* [Exercise details]: Please state the number of lines in the listing that contain the word "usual", and nothing else.

* [Information shown]:
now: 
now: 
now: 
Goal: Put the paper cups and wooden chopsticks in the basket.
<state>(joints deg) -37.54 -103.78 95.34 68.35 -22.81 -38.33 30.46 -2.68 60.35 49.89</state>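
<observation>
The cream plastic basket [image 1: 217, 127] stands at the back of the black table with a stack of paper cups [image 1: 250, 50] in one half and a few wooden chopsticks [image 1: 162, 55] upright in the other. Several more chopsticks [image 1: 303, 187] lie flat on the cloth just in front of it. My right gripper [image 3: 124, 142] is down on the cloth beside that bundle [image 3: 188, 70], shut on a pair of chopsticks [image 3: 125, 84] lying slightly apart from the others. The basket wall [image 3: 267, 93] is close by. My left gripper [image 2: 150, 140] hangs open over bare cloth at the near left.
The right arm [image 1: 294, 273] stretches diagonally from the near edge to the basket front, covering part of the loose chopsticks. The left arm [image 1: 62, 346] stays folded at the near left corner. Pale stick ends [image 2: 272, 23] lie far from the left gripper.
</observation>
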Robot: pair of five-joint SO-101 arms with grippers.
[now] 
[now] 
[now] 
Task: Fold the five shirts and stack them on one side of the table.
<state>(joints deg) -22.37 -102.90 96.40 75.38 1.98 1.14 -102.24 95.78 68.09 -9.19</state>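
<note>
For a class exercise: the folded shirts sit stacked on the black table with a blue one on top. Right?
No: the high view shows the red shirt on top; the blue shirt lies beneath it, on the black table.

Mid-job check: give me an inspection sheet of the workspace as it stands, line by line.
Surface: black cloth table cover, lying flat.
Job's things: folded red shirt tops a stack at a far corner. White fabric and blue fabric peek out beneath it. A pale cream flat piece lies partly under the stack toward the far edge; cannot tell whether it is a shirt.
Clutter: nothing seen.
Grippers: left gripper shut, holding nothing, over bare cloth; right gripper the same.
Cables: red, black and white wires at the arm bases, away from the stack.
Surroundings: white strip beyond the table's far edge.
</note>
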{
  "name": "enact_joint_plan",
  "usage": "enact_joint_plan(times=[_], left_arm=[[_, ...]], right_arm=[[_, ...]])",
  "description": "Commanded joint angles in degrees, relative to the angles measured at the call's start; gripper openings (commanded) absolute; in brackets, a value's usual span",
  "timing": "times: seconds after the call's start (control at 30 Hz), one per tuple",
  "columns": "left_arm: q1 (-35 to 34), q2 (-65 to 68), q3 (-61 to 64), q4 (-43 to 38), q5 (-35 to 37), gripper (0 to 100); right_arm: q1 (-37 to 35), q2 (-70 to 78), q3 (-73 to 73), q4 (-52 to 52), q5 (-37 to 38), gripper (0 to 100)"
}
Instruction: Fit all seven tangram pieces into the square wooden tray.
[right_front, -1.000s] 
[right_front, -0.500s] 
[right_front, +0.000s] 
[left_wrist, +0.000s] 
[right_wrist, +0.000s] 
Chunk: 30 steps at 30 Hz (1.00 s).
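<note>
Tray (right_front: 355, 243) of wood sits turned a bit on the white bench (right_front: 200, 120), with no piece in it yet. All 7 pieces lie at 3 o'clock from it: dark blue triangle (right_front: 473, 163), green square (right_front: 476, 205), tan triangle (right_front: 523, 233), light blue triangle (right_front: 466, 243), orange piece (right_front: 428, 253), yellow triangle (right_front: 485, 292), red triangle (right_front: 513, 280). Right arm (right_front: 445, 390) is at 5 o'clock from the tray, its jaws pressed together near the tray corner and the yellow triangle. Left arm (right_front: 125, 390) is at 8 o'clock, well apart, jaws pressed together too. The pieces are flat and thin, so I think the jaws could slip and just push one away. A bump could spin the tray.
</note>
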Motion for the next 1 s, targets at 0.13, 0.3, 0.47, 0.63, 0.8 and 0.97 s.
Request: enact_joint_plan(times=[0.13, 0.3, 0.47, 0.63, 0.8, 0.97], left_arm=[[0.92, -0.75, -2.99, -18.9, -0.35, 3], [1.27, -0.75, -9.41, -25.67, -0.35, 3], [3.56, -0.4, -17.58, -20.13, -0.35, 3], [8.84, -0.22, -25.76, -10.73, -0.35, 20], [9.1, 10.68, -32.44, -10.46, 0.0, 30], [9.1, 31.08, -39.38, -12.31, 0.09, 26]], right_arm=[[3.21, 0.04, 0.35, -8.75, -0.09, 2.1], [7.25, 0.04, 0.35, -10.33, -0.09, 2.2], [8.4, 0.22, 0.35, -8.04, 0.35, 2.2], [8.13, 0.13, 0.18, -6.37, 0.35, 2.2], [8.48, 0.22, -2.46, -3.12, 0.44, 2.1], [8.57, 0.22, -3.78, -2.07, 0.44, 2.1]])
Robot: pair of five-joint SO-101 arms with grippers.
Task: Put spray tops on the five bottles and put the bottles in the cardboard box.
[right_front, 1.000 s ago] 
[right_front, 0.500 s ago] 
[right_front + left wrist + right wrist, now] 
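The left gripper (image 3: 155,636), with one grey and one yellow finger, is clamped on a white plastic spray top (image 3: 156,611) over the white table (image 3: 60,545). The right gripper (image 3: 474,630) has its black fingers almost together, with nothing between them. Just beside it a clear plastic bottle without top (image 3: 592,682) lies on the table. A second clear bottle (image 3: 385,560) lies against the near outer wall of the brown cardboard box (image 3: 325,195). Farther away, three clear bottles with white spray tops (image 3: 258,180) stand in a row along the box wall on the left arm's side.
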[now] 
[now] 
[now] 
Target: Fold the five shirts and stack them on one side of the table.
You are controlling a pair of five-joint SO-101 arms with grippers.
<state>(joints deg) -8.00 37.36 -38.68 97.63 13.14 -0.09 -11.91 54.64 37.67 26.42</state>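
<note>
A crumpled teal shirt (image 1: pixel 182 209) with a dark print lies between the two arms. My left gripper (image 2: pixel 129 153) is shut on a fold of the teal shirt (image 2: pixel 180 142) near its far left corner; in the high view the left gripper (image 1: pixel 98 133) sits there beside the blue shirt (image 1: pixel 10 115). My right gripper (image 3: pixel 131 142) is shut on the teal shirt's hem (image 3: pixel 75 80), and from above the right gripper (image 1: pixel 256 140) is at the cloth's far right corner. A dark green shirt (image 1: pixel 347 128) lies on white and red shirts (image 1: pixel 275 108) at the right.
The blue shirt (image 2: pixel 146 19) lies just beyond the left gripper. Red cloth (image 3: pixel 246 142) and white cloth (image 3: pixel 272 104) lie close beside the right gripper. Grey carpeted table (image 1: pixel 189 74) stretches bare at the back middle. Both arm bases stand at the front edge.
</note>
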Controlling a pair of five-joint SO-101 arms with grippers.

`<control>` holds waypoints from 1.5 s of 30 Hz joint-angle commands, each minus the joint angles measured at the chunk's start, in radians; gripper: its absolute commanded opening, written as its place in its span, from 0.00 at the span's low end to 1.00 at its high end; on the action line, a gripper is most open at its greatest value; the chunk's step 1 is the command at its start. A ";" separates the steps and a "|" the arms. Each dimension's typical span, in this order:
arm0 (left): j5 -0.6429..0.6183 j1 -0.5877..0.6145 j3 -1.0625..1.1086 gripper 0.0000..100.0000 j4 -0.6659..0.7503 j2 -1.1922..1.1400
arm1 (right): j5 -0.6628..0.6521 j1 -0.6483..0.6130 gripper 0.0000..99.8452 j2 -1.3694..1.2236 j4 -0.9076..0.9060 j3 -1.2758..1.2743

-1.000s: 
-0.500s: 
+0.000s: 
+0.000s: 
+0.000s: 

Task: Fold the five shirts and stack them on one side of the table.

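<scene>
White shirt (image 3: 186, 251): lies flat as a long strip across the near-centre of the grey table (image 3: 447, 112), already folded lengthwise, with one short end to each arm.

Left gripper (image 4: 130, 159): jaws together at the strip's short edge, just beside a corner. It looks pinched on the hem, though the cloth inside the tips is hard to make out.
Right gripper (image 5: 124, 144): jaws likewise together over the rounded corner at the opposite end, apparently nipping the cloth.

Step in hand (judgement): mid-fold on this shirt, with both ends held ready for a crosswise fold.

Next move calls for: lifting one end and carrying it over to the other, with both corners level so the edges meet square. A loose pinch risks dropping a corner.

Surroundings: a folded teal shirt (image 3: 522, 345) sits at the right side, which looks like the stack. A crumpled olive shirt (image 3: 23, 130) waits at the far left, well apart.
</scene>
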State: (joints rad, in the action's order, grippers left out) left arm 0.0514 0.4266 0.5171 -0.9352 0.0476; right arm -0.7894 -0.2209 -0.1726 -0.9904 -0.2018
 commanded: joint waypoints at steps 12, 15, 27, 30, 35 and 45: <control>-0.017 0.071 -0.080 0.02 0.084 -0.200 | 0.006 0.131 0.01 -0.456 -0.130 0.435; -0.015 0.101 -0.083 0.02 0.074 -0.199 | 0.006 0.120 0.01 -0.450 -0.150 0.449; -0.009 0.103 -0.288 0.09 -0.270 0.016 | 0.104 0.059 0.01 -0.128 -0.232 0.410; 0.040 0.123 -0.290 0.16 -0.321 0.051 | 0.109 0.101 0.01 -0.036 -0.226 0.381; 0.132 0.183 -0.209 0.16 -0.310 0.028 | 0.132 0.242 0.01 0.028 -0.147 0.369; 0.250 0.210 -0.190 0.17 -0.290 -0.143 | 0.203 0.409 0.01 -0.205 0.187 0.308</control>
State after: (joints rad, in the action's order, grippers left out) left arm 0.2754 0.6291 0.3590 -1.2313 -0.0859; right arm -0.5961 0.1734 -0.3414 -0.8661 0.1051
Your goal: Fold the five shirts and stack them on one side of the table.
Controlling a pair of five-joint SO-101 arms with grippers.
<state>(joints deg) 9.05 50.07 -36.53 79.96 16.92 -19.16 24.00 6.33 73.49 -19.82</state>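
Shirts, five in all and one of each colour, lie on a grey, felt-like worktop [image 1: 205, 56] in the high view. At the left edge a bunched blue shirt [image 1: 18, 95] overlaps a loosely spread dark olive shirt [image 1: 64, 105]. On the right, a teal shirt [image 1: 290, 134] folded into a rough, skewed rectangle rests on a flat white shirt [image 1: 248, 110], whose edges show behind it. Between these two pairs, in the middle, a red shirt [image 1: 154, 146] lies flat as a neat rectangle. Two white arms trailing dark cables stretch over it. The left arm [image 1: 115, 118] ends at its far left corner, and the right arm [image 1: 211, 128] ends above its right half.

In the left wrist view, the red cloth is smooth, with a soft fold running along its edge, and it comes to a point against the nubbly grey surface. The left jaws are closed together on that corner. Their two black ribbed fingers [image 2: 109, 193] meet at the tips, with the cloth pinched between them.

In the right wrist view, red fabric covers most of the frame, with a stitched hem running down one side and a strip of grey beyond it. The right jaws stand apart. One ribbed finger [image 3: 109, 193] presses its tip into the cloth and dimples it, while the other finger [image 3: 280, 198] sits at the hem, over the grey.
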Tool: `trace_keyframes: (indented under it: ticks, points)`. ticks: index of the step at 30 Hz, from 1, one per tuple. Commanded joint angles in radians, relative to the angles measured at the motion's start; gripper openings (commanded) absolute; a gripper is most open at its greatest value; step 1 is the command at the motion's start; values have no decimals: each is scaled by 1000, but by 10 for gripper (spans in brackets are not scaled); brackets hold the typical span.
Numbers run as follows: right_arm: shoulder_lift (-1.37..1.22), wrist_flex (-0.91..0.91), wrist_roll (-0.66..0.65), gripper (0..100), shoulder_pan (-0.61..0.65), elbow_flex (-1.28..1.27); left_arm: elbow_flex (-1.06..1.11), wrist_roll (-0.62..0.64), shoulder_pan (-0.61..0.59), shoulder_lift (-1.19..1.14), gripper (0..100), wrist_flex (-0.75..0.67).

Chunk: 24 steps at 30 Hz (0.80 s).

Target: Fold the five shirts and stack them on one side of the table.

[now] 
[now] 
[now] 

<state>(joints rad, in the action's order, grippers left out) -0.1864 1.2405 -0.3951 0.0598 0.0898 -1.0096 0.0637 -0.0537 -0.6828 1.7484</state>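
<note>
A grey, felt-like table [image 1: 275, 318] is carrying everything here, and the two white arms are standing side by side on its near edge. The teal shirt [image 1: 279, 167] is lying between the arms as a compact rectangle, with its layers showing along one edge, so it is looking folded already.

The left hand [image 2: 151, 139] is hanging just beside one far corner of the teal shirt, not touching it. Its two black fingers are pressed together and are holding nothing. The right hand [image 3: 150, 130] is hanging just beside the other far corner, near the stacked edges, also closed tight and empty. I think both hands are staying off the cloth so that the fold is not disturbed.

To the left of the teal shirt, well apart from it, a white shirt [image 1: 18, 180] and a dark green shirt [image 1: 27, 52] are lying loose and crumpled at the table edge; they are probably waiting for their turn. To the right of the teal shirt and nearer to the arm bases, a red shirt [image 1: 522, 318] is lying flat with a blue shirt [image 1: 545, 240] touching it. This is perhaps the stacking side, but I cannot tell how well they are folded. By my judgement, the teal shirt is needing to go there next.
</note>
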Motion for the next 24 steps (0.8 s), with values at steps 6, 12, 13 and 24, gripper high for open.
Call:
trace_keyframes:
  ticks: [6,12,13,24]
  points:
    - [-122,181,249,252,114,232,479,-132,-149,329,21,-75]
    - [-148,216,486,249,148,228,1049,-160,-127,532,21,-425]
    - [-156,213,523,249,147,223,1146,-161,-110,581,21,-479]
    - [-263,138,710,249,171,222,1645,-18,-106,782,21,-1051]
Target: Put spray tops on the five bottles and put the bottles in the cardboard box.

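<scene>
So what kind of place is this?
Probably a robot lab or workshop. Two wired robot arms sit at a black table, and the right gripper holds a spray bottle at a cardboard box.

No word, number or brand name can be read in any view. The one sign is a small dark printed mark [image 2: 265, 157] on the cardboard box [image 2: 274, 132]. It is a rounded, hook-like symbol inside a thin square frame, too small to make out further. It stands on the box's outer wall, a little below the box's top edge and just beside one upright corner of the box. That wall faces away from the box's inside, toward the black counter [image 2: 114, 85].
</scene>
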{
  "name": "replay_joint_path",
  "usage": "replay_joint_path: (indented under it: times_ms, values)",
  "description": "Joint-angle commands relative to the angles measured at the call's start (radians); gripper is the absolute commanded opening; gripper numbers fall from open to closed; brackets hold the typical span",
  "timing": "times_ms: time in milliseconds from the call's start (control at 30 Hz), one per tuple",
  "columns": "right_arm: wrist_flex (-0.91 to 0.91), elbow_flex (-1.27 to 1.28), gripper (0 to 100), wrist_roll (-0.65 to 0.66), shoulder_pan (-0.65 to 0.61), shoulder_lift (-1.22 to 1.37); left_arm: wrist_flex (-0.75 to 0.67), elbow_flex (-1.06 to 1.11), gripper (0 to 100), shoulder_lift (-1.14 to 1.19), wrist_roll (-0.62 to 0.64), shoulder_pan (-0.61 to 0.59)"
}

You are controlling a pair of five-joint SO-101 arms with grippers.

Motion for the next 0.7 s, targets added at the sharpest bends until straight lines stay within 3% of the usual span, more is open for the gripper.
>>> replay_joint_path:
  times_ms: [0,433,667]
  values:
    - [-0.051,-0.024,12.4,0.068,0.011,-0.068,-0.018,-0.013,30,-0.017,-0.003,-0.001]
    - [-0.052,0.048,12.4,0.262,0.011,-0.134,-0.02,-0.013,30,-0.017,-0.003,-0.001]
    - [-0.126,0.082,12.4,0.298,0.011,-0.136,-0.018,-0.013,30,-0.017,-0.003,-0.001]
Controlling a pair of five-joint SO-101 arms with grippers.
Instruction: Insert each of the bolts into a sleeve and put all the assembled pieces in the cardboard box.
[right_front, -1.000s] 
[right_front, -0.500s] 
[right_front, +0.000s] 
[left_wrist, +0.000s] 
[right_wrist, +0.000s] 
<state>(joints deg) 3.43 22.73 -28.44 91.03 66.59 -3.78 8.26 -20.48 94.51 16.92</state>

* [Response area]: 2